> _Work to complete_
Skip the pictures. Transcribe the rest of the data below without changing a word.

[Data for processing Boundary: Start]

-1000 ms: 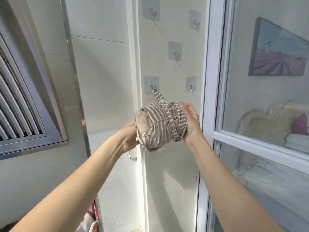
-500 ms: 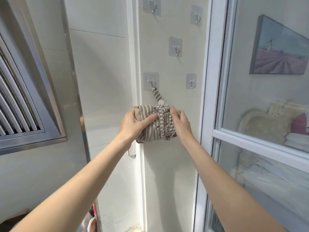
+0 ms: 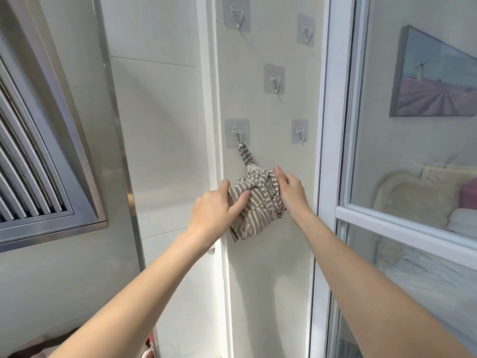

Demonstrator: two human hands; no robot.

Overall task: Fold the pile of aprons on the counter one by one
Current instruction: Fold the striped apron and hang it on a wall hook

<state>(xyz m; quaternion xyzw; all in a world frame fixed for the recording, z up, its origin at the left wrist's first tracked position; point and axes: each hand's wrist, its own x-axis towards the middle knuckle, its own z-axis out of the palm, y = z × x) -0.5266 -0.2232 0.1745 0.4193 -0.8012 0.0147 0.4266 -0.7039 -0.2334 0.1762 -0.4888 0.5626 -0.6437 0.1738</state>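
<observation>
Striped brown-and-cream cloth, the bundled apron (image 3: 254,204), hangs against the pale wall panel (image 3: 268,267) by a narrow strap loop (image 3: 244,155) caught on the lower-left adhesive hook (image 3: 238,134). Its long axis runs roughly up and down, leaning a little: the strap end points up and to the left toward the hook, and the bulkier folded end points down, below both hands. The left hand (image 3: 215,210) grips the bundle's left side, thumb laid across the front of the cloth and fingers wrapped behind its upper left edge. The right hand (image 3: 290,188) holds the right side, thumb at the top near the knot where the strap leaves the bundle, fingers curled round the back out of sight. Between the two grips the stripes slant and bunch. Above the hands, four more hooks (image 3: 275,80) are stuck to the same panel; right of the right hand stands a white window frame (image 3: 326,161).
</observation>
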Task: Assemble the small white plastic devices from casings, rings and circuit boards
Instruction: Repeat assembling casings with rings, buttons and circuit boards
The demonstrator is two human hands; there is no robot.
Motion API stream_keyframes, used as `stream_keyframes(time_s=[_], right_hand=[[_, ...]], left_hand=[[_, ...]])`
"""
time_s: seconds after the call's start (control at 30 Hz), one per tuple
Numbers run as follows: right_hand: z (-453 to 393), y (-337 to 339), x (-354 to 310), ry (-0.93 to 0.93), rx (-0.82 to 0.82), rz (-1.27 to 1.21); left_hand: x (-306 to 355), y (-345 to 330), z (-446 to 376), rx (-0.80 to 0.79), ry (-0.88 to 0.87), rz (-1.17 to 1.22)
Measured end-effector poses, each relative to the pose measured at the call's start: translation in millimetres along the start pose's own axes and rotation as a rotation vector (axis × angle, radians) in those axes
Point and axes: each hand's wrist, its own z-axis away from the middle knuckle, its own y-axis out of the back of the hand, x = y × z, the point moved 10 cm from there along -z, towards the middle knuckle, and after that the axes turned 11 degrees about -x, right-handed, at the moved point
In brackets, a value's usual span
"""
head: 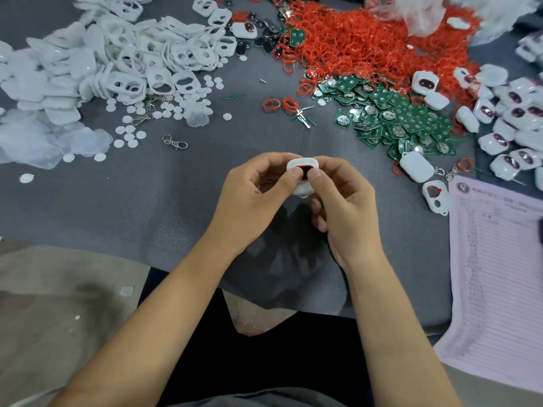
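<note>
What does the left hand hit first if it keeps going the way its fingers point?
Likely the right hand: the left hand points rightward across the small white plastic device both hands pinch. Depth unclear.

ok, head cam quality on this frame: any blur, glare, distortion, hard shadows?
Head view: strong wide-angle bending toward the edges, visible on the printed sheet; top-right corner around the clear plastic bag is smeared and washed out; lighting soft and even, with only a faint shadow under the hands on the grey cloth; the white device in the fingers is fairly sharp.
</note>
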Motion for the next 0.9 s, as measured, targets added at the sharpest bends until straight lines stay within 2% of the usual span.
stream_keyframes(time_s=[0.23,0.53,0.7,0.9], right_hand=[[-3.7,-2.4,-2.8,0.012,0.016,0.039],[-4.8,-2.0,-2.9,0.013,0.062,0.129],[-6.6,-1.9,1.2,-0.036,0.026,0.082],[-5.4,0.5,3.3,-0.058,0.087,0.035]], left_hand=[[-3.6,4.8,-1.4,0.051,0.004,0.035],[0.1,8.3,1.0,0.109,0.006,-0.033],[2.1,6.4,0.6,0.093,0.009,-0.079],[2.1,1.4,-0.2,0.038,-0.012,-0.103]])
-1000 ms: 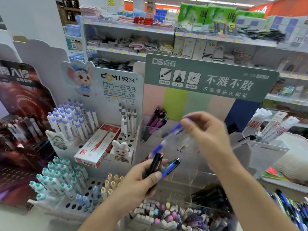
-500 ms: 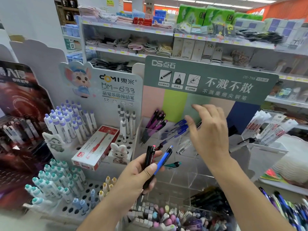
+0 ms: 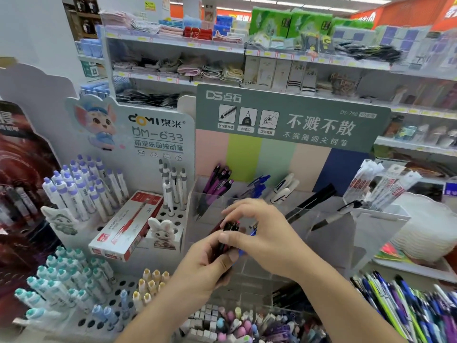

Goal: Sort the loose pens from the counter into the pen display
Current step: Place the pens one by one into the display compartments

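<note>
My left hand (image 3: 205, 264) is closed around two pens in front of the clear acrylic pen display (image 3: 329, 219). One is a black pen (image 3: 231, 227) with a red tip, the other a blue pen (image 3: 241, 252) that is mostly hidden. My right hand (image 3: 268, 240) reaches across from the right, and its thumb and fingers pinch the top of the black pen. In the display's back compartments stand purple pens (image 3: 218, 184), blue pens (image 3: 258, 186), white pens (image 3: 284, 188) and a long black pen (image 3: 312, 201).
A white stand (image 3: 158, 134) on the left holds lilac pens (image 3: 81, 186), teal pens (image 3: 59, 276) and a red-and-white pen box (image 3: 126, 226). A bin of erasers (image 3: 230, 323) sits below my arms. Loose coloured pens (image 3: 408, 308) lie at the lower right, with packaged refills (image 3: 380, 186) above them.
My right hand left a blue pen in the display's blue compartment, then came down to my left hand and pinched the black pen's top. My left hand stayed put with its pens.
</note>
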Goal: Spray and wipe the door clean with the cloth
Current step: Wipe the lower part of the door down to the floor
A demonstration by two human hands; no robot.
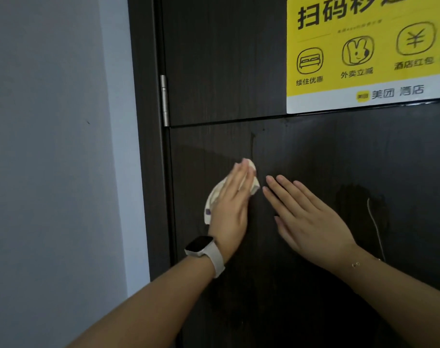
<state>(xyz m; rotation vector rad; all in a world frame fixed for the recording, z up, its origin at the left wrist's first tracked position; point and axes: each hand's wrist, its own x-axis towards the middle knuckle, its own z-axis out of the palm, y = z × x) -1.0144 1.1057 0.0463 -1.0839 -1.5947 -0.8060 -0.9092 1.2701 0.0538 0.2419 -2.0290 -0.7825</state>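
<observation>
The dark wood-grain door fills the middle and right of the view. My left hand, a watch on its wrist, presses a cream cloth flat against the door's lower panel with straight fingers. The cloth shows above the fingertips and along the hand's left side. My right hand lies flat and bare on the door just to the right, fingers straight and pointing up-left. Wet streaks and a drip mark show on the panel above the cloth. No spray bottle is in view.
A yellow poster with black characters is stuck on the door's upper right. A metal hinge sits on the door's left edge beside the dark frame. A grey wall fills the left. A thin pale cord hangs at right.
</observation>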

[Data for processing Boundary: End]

> _Result for this exercise_
-1000 ms: 
-500 ms: 
+0 ms: 

Demonstrator: two human hands; no robot.

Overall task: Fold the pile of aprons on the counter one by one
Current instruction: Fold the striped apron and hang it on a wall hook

<state>(xyz m; quaternion xyzw; all in a world frame fixed for the recording, z up, its origin at the left wrist's first tracked position; point and axes: each hand's wrist, its own x-axis towards the middle knuckle, its own z-axis out of the palm, y = z × x) -0.5266 -0.2232 0.1745 0.4193 -0.8012 0.0147 0.4266 -0.7039 -0.2334 0.1762 -0.4888 0.5626 -0.6437 0.1738</state>
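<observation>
Striped brown-and-cream cloth, the bundled apron (image 3: 254,204), hangs against the pale wall panel (image 3: 268,267) by a narrow strap loop (image 3: 244,155) caught on the lower-left adhesive hook (image 3: 238,134). Its long axis runs roughly up and down, leaning a little: the strap end points up and to the left toward the hook, and the bulkier folded end points down, below both hands. The left hand (image 3: 215,210) grips the bundle's left side, thumb laid across the front of the cloth and fingers wrapped behind its upper left edge. The right hand (image 3: 290,188) holds the right side, thumb at the top near the knot where the strap leaves the bundle, fingers curled round the back out of sight. Between the two grips the stripes slant and bunch. Above the hands, four more hooks (image 3: 275,80) are stuck to the same panel; right of the right hand stands a white window frame (image 3: 326,161).
</observation>
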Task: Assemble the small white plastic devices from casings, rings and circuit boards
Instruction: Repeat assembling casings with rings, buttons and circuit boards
The demonstrator is two human hands; there is no robot.
Motion API stream_keyframes, used as `stream_keyframes(time_s=[_], right_hand=[[_, ...]], left_hand=[[_, ...]])`
"""
time_s: seconds after the call's start (control at 30 Hz), one per tuple
Numbers run as follows: right_hand: z (-453 to 393), y (-337 to 339), x (-354 to 310), ry (-0.93 to 0.93), rx (-0.82 to 0.82), rz (-1.27 to 1.21); left_hand: x (-306 to 355), y (-345 to 330), z (-446 to 376), rx (-0.80 to 0.79), ry (-0.88 to 0.87), rz (-1.17 to 1.22)
Measured end-effector poses, each relative to the pose measured at the call's start: translation in millimetres along the start pose's own axes and rotation as a rotation vector (axis × angle, radians) in those axes
Point and axes: each hand's wrist, its own z-axis away from the middle knuckle, its own y-axis out of the back of the hand, x = y × z, the point moved 10 cm from there along -z, towards the middle knuckle, and after that the axes turned 11 degrees about -x, right-handed, at the moved point
In brackets, a value's usual span
"""
head: 
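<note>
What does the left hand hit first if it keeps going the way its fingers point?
Likely the right hand: the left hand points rightward across the small white plastic device both hands pinch. Depth unclear.

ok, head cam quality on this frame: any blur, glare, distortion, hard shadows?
Head view: strong wide-angle bending toward the edges, visible on the printed sheet; top-right corner around the clear plastic bag is smeared and washed out; lighting soft and even, with only a faint shadow under the hands on the grey cloth; the white device in the fingers is fairly sharp.
</note>
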Motion for the next 0.9 s, as measured, targets added at the sharpest bends until straight lines stay within 2% of the usual span.
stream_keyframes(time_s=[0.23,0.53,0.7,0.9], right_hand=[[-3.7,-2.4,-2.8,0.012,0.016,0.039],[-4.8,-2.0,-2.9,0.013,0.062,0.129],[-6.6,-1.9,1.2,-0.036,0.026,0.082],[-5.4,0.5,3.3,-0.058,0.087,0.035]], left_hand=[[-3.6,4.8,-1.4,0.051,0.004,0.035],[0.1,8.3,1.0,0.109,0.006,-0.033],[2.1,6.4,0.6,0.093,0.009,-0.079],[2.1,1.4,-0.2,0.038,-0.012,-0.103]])
-1000 ms: 
-500 ms: 
+0 ms: 

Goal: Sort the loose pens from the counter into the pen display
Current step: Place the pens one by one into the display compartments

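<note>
My left hand (image 3: 205, 264) is closed around two pens in front of the clear acrylic pen display (image 3: 329, 219). One is a black pen (image 3: 231, 227) with a red tip, the other a blue pen (image 3: 241, 252) that is mostly hidden. My right hand (image 3: 268, 240) reaches across from the right, and its thumb and fingers pinch the top of the black pen. In the display's back compartments stand purple pens (image 3: 218, 184), blue pens (image 3: 258, 186), white pens (image 3: 284, 188) and a long black pen (image 3: 312, 201).
A white stand (image 3: 158, 134) on the left holds lilac pens (image 3: 81, 186), teal pens (image 3: 59, 276) and a red-and-white pen box (image 3: 126, 226). A bin of erasers (image 3: 230, 323) sits below my arms. Loose coloured pens (image 3: 408, 308) lie at the lower right, with packaged refills (image 3: 380, 186) above them.
My right hand left a blue pen in the display's blue compartment, then came down to my left hand and pinched the black pen's top. My left hand stayed put with its pens.
</note>
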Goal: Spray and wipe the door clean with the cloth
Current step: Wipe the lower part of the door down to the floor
A demonstration by two human hands; no robot.
<state>(xyz m; rotation vector rad; all in a world frame fixed for the recording, z up, its origin at the left wrist's first tracked position; point and axes: each hand's wrist, its own x-axis towards the middle knuckle, its own z-axis out of the palm, y = z × x) -1.0144 1.1057 0.0463 -1.0839 -1.5947 -0.8060 -0.9092 1.2701 0.0538 0.2419 -2.0290 -0.7825</state>
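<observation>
The dark wood-grain door fills the middle and right of the view. My left hand, a watch on its wrist, presses a cream cloth flat against the door's lower panel with straight fingers. The cloth shows above the fingertips and along the hand's left side. My right hand lies flat and bare on the door just to the right, fingers straight and pointing up-left. Wet streaks and a drip mark show on the panel above the cloth. No spray bottle is in view.
A yellow poster with black characters is stuck on the door's upper right. A metal hinge sits on the door's left edge beside the dark frame. A grey wall fills the left. A thin pale cord hangs at right.
</observation>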

What appears above is the complete answer.